▶ WHAT THE TASK ASKS:
Only the stretch of the listing below that runs from the line with "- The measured" through the line with "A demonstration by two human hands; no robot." is to be printed, exactly and with both ends.

▶ DATA:

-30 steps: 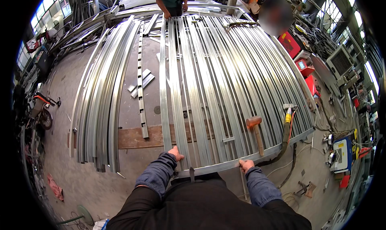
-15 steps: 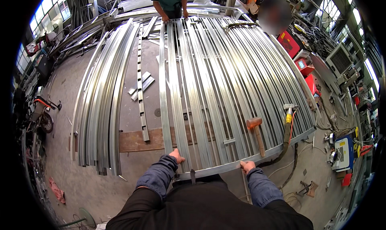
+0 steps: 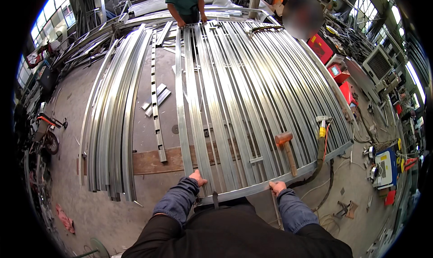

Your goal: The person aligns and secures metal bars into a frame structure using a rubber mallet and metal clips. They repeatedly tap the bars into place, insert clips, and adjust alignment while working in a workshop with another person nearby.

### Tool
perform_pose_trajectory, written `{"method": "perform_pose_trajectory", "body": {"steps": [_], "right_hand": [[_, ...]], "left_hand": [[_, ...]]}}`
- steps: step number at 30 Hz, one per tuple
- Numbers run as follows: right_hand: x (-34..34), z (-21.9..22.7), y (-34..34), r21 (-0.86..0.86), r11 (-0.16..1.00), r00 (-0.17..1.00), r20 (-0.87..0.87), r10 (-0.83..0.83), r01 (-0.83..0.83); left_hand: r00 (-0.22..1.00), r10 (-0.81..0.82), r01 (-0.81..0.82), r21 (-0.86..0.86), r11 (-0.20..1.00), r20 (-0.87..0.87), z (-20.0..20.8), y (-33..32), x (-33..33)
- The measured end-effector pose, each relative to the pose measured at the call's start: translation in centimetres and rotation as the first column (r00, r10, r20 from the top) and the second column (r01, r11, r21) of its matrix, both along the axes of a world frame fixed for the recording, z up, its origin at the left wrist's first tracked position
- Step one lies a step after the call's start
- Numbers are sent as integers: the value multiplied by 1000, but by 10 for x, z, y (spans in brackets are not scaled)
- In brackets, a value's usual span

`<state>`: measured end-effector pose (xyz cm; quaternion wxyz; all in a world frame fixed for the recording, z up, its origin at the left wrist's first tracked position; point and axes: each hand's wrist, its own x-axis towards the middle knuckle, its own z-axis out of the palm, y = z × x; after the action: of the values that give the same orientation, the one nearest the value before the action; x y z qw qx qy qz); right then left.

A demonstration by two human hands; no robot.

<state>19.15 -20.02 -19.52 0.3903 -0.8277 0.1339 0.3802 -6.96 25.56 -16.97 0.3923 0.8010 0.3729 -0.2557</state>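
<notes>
A large grate of silvery metal bars point(image 3: 234, 105) lies before me, with a metal rail point(image 3: 252, 191) across its near end. My left hand point(image 3: 197, 178) is closed on the end of a metal bar at the near left corner. Along the same near edge, my right hand point(image 3: 278, 187) is closed round the rail, its fingertips partly hidden. On the bars nearest my right hand lies a mallet point(image 3: 284, 138) with an orange-brown head and wooden handle. A welding torch point(image 3: 322, 129) with a yellow part rests farther right. A short metal piece point(image 3: 256, 159) sits on the bars.
Loose metal bars point(image 3: 112, 118) lie in a bundle at left, beside a slotted bar point(image 3: 156, 109). A brown plank point(image 3: 153, 162) is on the floor underneath. Across the far end stands a co-worker point(image 3: 185, 3), hands at the bars. Red machines point(image 3: 336, 71) and cables line the right.
The whole view has shifted slightly, with the far end and the left bundle a little lower. Both my hands keep their places on the near edge.
</notes>
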Motion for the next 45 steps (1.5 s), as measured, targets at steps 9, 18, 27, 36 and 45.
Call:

▶ RESPONSE BELOW:
- The measured end-effector pose, each relative to the pose measured at the call's start: translation in centimetres and rotation as the first column (r00, r10, r20 from the top) and the second column (r01, r11, r21) of its matrix, both along the axes of a world frame fixed for the recording, z up, its origin at the left wrist's first tracked position
- Step one lies a step after the call's start
- Numbers are sent as integers: the value multiplied by 1000, but by 10 for x, z, y (spans in brackets are not scaled)
- In brackets, a value's usual span

`<state>`: measured end-effector pose (xyz cm; quaternion wxyz; all in a world frame fixed for the recording, z up, its origin at the left wrist's first tracked position; point and axes: each hand's wrist, its own x-axis towards the middle knuckle, its own z-axis out of the palm, y = z × x; after the action: of the values that give the same orientation, the one nearest the value before the action; x y z qw qx qy qz); right then left.

A demonstration by two human hands; no robot.

The exercise requires no further work.